It’s 10:01 p.m. in Florence, and seven hours earlier in Chicago. According to the live map on the back of the headrest in front of me, we’re somewhere over Canada, making a beeline for Sault Ste. Marie, still in the daylight, but rapidly losing ground. As we turn ever more to the south, the darkness will catch up, and shortly after we touch down, the first tendrils of dusk will be snaking their way through O’Hare.
Two years ago today, Aaron Wolf and I spent the night together. The March 2011 issue of Chronicles was scheduled to go to press on February 2, but as the blizzard moved in that February 1, we began to suspect we would be unable to make it back to the office the next day. We did two days’ worth of work in one, and not long before midnight, when we finished uploading the pages and approving them online, we found that we could not leave. A few ounces of beef jerky served as a belated supper, and more than a few ounces of my homemade cherry liqueur made sleeping in our office chairs slightly less uncomfortable.

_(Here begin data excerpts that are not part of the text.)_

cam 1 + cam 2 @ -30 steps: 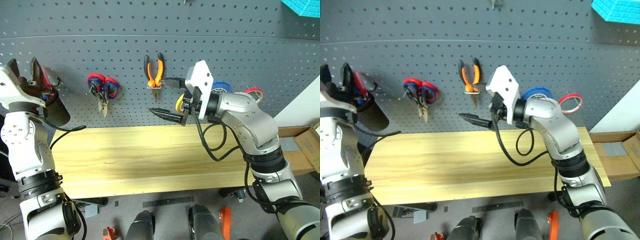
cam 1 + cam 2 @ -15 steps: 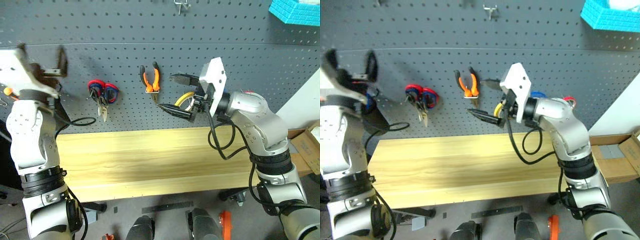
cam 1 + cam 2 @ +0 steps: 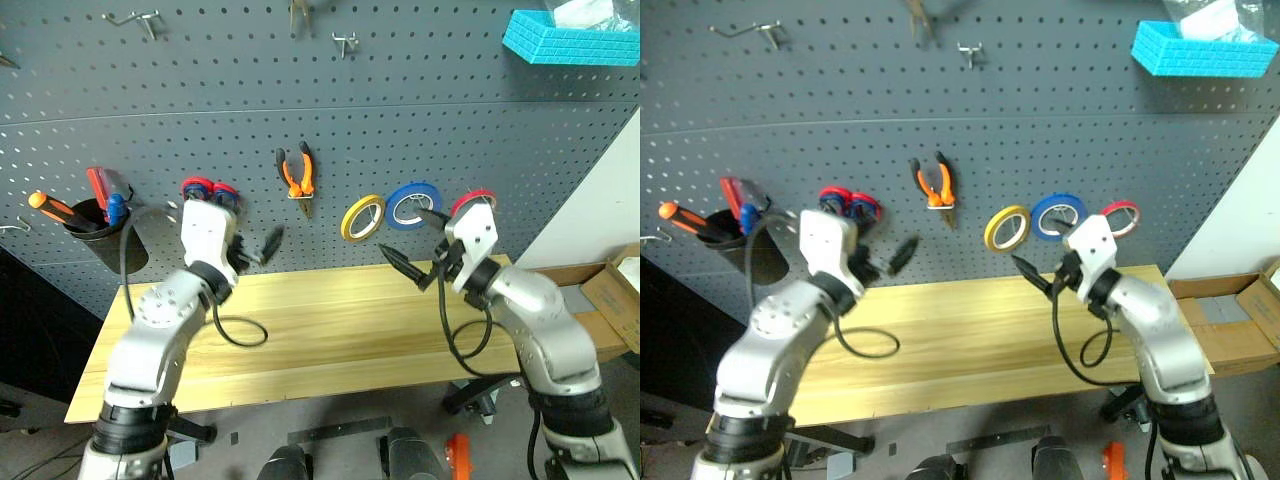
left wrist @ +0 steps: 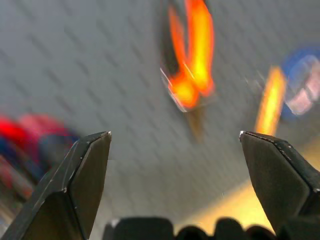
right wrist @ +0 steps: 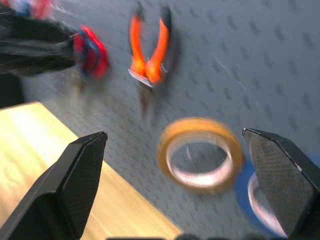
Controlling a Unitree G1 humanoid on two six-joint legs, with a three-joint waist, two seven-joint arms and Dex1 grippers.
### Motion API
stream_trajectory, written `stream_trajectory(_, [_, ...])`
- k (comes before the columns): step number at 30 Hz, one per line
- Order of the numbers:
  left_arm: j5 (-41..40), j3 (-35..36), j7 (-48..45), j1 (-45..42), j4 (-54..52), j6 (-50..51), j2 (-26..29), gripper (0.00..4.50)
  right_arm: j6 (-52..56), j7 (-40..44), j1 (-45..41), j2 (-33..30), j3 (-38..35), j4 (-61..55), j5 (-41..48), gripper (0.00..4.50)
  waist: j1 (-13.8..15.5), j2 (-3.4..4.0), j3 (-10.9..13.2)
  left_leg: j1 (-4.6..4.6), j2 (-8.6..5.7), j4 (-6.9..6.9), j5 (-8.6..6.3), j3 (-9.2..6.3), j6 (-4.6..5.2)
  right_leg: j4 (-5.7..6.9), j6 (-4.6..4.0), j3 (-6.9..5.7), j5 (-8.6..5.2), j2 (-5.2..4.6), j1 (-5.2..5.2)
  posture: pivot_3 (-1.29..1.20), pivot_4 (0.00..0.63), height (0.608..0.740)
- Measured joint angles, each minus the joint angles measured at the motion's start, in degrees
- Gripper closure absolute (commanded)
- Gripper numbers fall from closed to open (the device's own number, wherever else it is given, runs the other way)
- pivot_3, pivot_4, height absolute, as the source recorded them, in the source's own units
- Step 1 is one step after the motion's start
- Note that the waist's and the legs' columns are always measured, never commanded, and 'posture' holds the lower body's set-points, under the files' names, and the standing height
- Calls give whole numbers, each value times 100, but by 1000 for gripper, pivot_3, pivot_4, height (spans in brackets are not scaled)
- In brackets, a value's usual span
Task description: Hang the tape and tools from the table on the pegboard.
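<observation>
A workshop: pegboard (image 3: 420, 110) hung with pliers (image 3: 297, 172); plank table (image 3: 330, 325).

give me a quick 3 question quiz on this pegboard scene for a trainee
1. True or false: the pliers hang on the pegboard.
2. Which tape ring hangs furthest to the robot's right: A yellow ring, B blue ring, C red tape?
3. Fill in: both the left tool and the right tool have fingers that are ____ and hold nothing.

Key: 1 true. 2 C. 3 open.
</observation>
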Motion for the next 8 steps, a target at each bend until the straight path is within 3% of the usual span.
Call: stream_trajectory(8, [994, -185, 185, 1331, 2233, -1446, -361, 113, -1722, -922, 1440, 384, -79, 1614, -948, 0, 17, 47, -131, 68, 8, -3, -15, -3, 27, -5, 1, 3, 1, 17, 67, -66, 18, 740])
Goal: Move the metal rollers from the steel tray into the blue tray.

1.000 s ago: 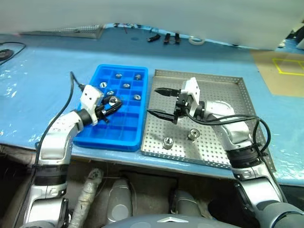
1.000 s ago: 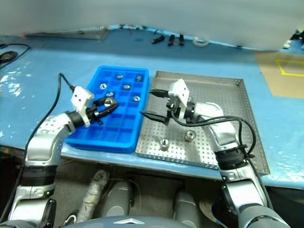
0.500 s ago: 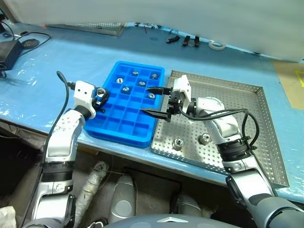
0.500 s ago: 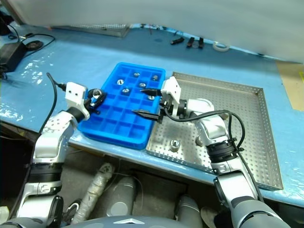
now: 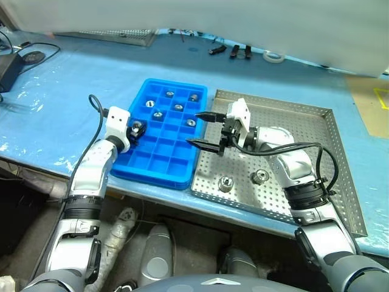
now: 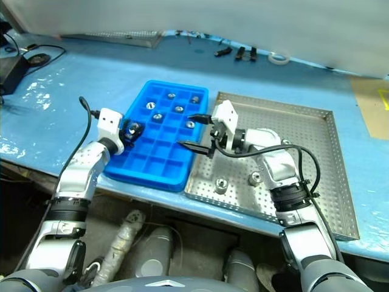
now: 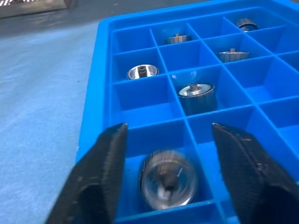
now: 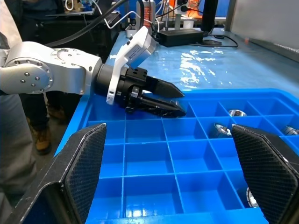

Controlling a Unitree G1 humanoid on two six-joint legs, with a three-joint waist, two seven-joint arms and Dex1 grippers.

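Jaws parted on the left gripper [image 7: 166, 154] straddle a metal roller [image 7: 167, 184] lying in a near-edge cell of the blue tray [image 5: 159, 176]; the right gripper [image 5: 205, 129] hangs spread wide at the tray's border. Two rollers [image 5: 226, 183] wait on the steel tray [image 5: 340, 182]. Withdrawing carelessly could clip the freed roller and tip it out.

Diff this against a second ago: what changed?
The left gripper carried a roller toward the blue tray's left edge, opened, and let it go into a compartment. Unchanged: right gripper open between the trays, two rollers in the steel tray.
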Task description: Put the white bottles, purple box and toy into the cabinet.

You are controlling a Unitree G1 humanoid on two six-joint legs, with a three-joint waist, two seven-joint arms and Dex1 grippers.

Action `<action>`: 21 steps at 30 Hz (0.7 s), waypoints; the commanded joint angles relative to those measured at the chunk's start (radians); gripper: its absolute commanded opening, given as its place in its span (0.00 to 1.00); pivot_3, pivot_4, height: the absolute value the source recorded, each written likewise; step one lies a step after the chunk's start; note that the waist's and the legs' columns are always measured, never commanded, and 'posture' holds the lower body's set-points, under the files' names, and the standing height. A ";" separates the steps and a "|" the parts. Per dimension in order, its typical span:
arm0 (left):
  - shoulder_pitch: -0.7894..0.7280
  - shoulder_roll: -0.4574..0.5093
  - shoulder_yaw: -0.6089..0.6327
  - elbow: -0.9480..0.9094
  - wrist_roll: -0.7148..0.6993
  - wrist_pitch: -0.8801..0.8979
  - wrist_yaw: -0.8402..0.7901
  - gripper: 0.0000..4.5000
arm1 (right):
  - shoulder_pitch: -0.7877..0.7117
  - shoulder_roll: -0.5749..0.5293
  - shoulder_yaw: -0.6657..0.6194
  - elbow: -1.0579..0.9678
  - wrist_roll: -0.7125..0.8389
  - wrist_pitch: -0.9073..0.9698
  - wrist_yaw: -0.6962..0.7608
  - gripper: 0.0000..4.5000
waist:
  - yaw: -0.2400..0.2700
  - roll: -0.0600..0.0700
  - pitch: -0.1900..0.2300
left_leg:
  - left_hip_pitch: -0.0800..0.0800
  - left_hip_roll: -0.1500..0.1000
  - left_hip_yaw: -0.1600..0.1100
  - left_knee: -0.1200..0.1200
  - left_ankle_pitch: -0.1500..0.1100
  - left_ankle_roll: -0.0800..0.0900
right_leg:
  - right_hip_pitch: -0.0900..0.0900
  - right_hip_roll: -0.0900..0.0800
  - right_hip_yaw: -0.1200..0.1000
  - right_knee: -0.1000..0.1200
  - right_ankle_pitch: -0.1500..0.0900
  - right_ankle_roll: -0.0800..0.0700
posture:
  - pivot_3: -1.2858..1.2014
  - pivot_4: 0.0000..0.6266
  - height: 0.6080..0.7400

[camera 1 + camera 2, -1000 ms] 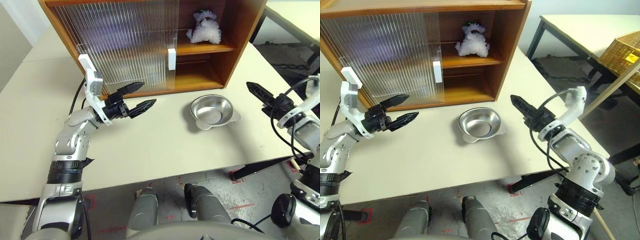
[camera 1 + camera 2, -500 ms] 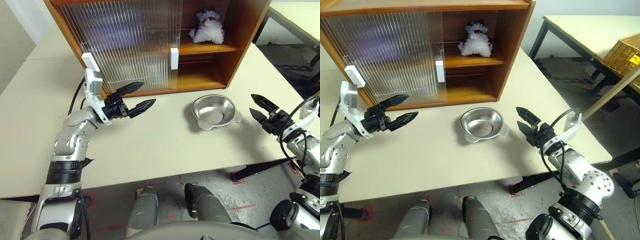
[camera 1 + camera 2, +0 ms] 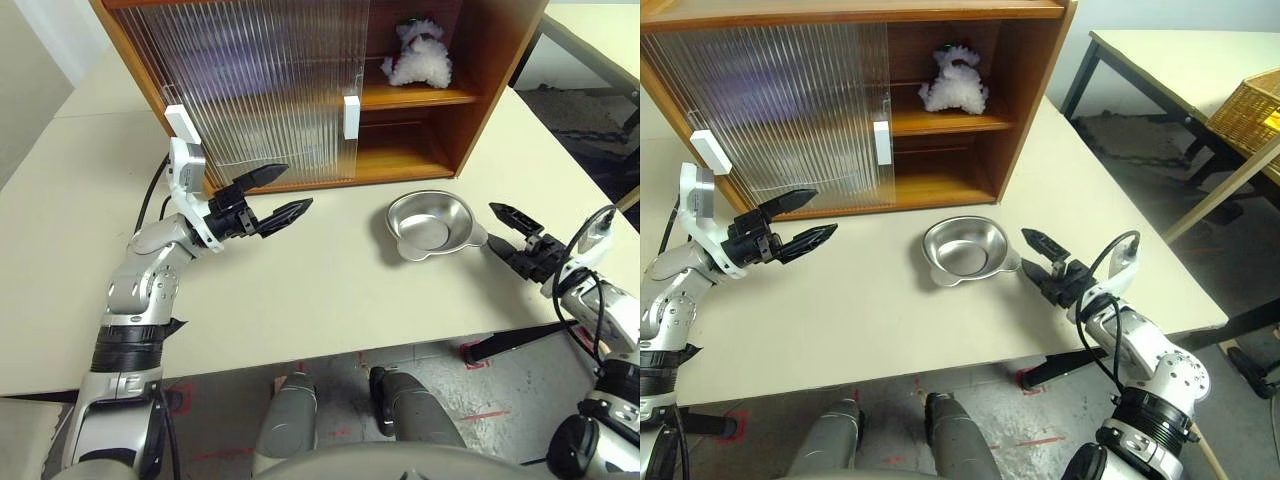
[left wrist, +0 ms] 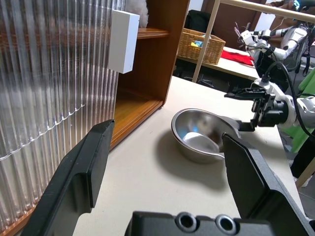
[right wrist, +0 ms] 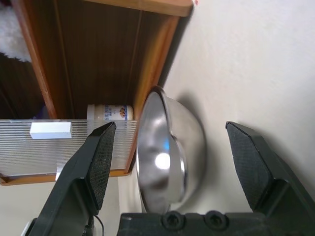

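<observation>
The cabinet (image 3: 490, 70) stands at the back of the table, its ribbed doors slid left so the right bay is open. On that bay's upper shelf sits the fluffy white toy (image 3: 418, 58). One white bottle (image 5: 109, 112) is inside the cabinet, half behind the door's edge. A faint purple patch shows through the door; I cannot tell whether it is the purple box. My left gripper (image 3: 299, 185) hovers open and empty in front of the doors. Low over the table, my right gripper (image 3: 492, 226) is open and empty, just right of the steel bowl (image 3: 428, 224).
A white handle (image 3: 351, 116) marks the door's edge. The table's front edge runs close below both arms. A second table (image 3: 1160, 60) and a wicker basket (image 3: 1250, 110) stand to the right, beyond a floor gap.
My right gripper has sunk, rolled about its own axis and come in beside the bowl's right rim. The left arm has kept still.
</observation>
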 commanded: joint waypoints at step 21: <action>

The next morning, before I waded through the waist-deep snow in the driveway of Chronicles’ editorial office and made my way home on foot down the center of the freshly plowed streets of Rockford, Punxsutawney Phil failed to see his shadow. Oddly enough, none of the good folks shoveling out their front doors on Harlem Boulevard found it as amusing as I did that all of the national media were announcing that an oversized rodent had just declared winter to be at an end.
We’re returning to Rockford—my son Jacob, Mark Kennedy, and I—not in the midst of a blizzard (thank God) but in the first real stretch of winter weather we’ve had all year. A low of -10°F and four inches of snow on the ground tell me all I need to know, no matter what Phil may see (or not) tomorrow. Winter has finally arrived, and it will be sticking around for a while.
We’re on our way back from Jacob’s first trip to Italy, my second to Florence, and my third to Rome. The weather we experienced over the past two weeks was no Tuscan summer, but it was no winter on the Midwestern prairie, either. The rain and the cold just made the sun, when it did come out (which was often), seem that much brighter, and neither could dampen the warmth of the camaraderie at Chronicles’ annual Winter School.
I have long disliked Florence, but I realize now that my dislike is entirely for the Florence of the 15th and 16th centuries and all to which it gave rise, philosophically and theologically and artistically. Until this trip, I thought that I preferred modern Rome to Florence, but this was my first time experiencing them one after the other. I could now see spending several months or even a year in Florence, once my Italian finally takes hold; I am not as certain about Rome.
Oddly enough, given my anticonsumerist bent, what sold me on Florence this time was the shopping. We stayed on the edge of the Mercato Centrale neighborhood, named for the gigantic central market of Florence that even in these final days of January is packed with fresh fruit and vegetables, and of course meats, fresh and cured, and cheeses, hard and soft, and bread and wine and oil and sweets. Visit the most elaborate year-round farmers’ markets in the United States—Pike Place Market in Seattle, for instance—and you can catch a glimpse of the Mercato Centrale, but only a glimpse. And then imagine each of the stalls in the market multiplied a hundred times, and scattered throughout the streets and alleyways, and you can begin to understand Florence.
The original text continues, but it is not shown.